What you submit must be an exact copy of the listing below, with no images in it.
*** Opening THE RECORDS ***
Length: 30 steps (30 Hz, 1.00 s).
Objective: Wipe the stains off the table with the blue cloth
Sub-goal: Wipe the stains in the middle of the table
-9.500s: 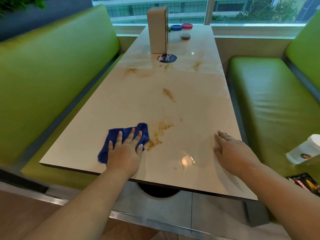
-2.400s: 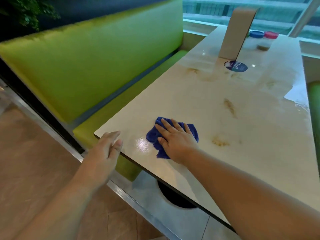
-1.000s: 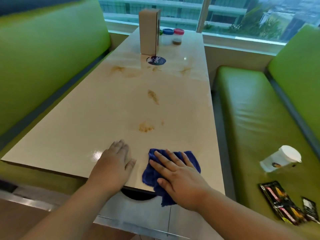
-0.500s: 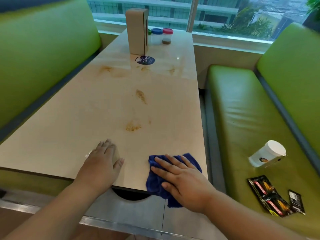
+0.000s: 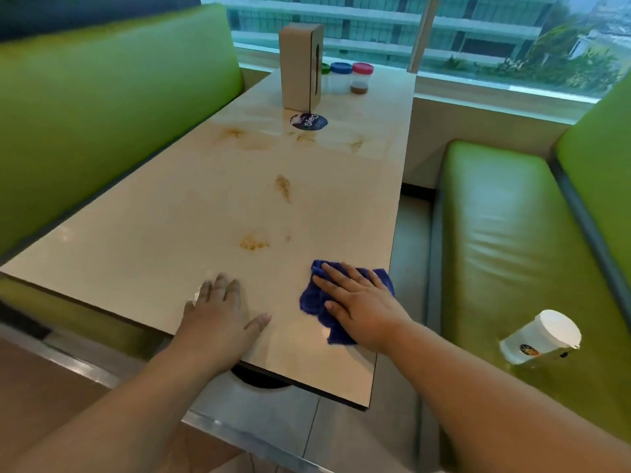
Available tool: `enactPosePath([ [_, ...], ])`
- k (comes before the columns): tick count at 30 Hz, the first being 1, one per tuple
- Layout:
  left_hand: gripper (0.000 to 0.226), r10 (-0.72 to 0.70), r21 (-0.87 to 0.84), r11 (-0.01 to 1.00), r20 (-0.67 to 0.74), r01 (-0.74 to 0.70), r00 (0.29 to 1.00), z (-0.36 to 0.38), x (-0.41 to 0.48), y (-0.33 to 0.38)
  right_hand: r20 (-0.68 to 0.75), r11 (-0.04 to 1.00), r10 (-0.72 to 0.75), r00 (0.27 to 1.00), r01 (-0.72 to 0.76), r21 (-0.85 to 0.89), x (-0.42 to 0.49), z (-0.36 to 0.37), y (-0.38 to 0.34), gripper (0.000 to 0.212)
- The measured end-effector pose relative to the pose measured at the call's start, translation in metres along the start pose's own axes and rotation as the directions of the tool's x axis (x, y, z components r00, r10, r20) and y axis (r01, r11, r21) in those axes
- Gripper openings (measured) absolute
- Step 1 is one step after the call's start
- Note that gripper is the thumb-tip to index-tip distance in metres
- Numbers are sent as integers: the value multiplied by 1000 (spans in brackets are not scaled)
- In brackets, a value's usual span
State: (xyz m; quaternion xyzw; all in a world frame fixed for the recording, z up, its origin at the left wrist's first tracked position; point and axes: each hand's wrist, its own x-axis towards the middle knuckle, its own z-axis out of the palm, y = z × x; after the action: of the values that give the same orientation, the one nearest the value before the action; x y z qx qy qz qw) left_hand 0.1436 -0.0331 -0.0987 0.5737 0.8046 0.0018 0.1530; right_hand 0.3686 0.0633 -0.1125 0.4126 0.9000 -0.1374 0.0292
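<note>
The blue cloth [image 5: 317, 298] lies crumpled near the front right corner of the pale table [image 5: 164, 230]. My right hand [image 5: 362, 302] presses flat on it with straight, spread fingers. My left hand [image 5: 218, 319] rests flat on the bare tabletop to the left of the cloth, near the front edge. A brown stain [image 5: 253, 242] sits just beyond both hands. Another brown stain [image 5: 284, 187] lies at mid-table, and fainter brown marks [image 5: 239, 135] spread across the far part.
A tall tan box [image 5: 300, 66], small jars with coloured lids [image 5: 348, 78] and a round dark sticker [image 5: 309, 121] stand at the far end by the window. Green benches [image 5: 505, 233] flank the table. A white lidded cup [image 5: 543, 337] lies on the right bench.
My right hand has pushed the cloth forward from the front edge onto the table's right side. My left hand stays flat on the table. The view has shifted left.
</note>
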Motion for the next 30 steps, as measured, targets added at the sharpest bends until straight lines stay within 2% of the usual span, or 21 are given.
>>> enactPosePath([
  [4,91,-52,73,996,14,51,999,5,1,8,44,999,-3,999,4,-41,23,-5,9,50],
  [8,94,-72,57,996,17,71,997,5,1,7,33,977,-209,977,210,-42,-10,5,1,49],
  [10,93,-80,48,996,16,79,997,4,1,9,24,967,-253,967,253,-32,-12,5,9,48],
  [16,92,-105,17,994,25,105,994,3,1,10,30,994,-78,996,80,-70,45,-8,38,50],
  [18,93,-110,19,994,36,109,993,3,3,10,27,992,-109,994,111,-64,44,-7,35,51],
  [22,94,-116,24,993,44,115,992,5,6,9,-13,954,-299,954,298,-32,13,1,31,49],
  [26,101,-137,17,991,37,136,990,6,5,12,-24,960,-280,960,279,-30,44,-10,49,47],
  [28,104,-149,10,989,46,148,988,4,4,13,-82,955,-278,957,284,79,58,-18,53,44],
  [30,107,-157,3,988,47,157,987,4,6,13,-240,921,-177,955,246,301,65,-21,59,41],
])
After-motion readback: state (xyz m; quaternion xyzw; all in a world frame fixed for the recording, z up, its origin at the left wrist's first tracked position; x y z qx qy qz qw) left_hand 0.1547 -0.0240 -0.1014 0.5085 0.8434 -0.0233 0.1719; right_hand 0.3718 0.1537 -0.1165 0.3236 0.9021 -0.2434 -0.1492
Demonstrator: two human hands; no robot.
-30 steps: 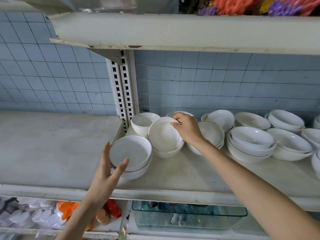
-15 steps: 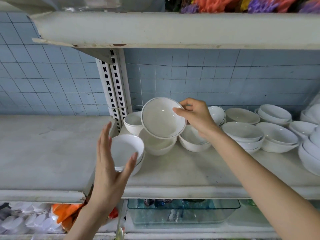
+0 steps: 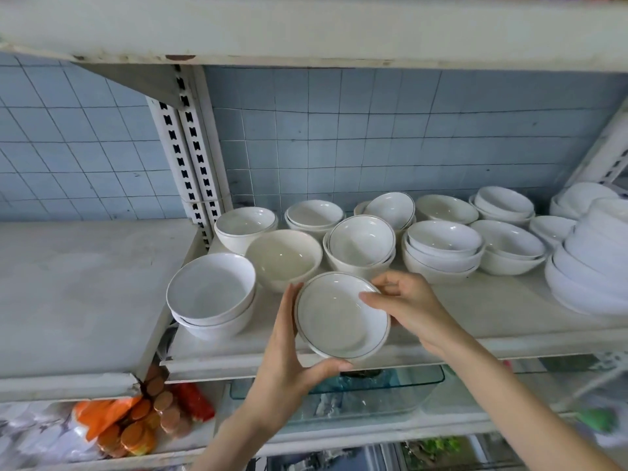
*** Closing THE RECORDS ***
RESULT OF THIS EXERCISE
Length: 30 steps (30 Hz, 1.00 s).
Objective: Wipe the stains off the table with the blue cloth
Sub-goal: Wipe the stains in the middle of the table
-9.500s: 
-2.400s: 
-1.000s: 
-0.500s: 
+0.000s: 
Available tool: `enactPosePath([ [_, ...], ])`
- k (comes before the columns): tick count at 30 Hz, the first being 1, one per tuple
- Layout:
  left_hand: gripper (0.000 to 0.226), r10 (-0.72 to 0.70), r21 (-0.87 to 0.84), r11 (-0.01 to 1.00), r20 (-0.67 to 0.74), r01 (-0.74 to 0.70), r00 (0.29 to 1.00), z (-0.36 to 0.38), x (-0.41 to 0.48), y (-0.33 to 0.38)
  right_hand: r20 (-0.68 to 0.75), r11 (-0.04 to 1.00), r10 (-0.72 to 0.75), r00 (0.27 to 1.00), r01 (-0.72 to 0.76), r21 (-0.85 to 0.89), x (-0.42 to 0.49), z (-0.36 to 0.37), y (-0.38 to 0.34), gripper (0.000 to 0.212)
- The measured end-effector pose relative to the pose measured at the call's start, translation in metres along the start pose's own axes and rotation as the directions of the tool's x axis (x, y, z components r00, r10, r20) and y axis (r01, r11, r21) in those axes
- Gripper openings (measured) absolute
- Step 1 is one step after the call's start
- Note that gripper is the thumb-tip to index-tip distance in metres
- Numbers are sent as integers: the value multiplied by 1000 (spans in brackets are not scaled)
- In brackets, a value's usual span
State: (xyz m; quaternion xyzw; all in a world frame fixed for the recording, z up, its origin at the left wrist's first tracked position; point and axes: each hand's wrist, its own x-axis towards the middle knuckle, its own z-axis out of the palm, y = z × x; after the action: of the values that give the same orientation, the one nearest the value before the action; x y z qx qy qz qw) left_hand 0.1436 -0.0331 -0.0987 0.5737 0.8046 0.0018 0.1530; right_hand 0.3686 0.0633 -0.1125 0.4126 0.9000 -0.1374 0.0292
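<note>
The blue cloth [image 5: 317, 298] lies crumpled near the front right corner of the pale table [image 5: 164, 230]. My right hand [image 5: 362, 302] presses flat on it with straight, spread fingers. My left hand [image 5: 218, 319] rests flat on the bare tabletop to the left of the cloth, near the front edge. A brown stain [image 5: 253, 242] sits just beyond both hands. Another brown stain [image 5: 284, 187] lies at mid-table, and fainter brown marks [image 5: 239, 135] spread across the far part.
A tall tan box [image 5: 300, 66], small jars with coloured lids [image 5: 348, 78] and a round dark sticker [image 5: 309, 121] stand at the far end by the window. Green benches [image 5: 505, 233] flank the table. A white lidded cup [image 5: 543, 337] lies on the right bench.
My right hand has pushed the cloth forward from the front edge onto the table's right side. My left hand stays flat on the table. The view has shifted left.
</note>
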Motion for the next 30 steps, as measured, targets added at the sharpest bends until straight lines stay within 2% of the usual span, or 21 are given.
>>> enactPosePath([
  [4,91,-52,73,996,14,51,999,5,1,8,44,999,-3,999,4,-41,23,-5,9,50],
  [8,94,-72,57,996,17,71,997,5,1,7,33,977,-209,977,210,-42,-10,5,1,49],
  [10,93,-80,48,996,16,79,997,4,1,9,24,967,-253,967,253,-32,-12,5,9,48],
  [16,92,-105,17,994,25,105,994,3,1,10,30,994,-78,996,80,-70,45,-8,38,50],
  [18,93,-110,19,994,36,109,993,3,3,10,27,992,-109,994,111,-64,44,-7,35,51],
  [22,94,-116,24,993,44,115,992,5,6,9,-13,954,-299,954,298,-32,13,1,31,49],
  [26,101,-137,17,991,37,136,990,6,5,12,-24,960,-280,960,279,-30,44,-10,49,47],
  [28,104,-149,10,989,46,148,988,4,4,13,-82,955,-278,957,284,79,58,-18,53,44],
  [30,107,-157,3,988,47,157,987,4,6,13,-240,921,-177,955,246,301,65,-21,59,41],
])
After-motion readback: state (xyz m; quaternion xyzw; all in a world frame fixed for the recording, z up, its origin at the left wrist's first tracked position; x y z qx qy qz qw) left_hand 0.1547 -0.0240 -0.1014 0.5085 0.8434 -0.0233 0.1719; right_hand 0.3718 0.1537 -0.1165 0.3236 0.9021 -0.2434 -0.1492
Demonstrator: two human hands; no robot.
-30 steps: 
-15 steps: 
+0 steps: 

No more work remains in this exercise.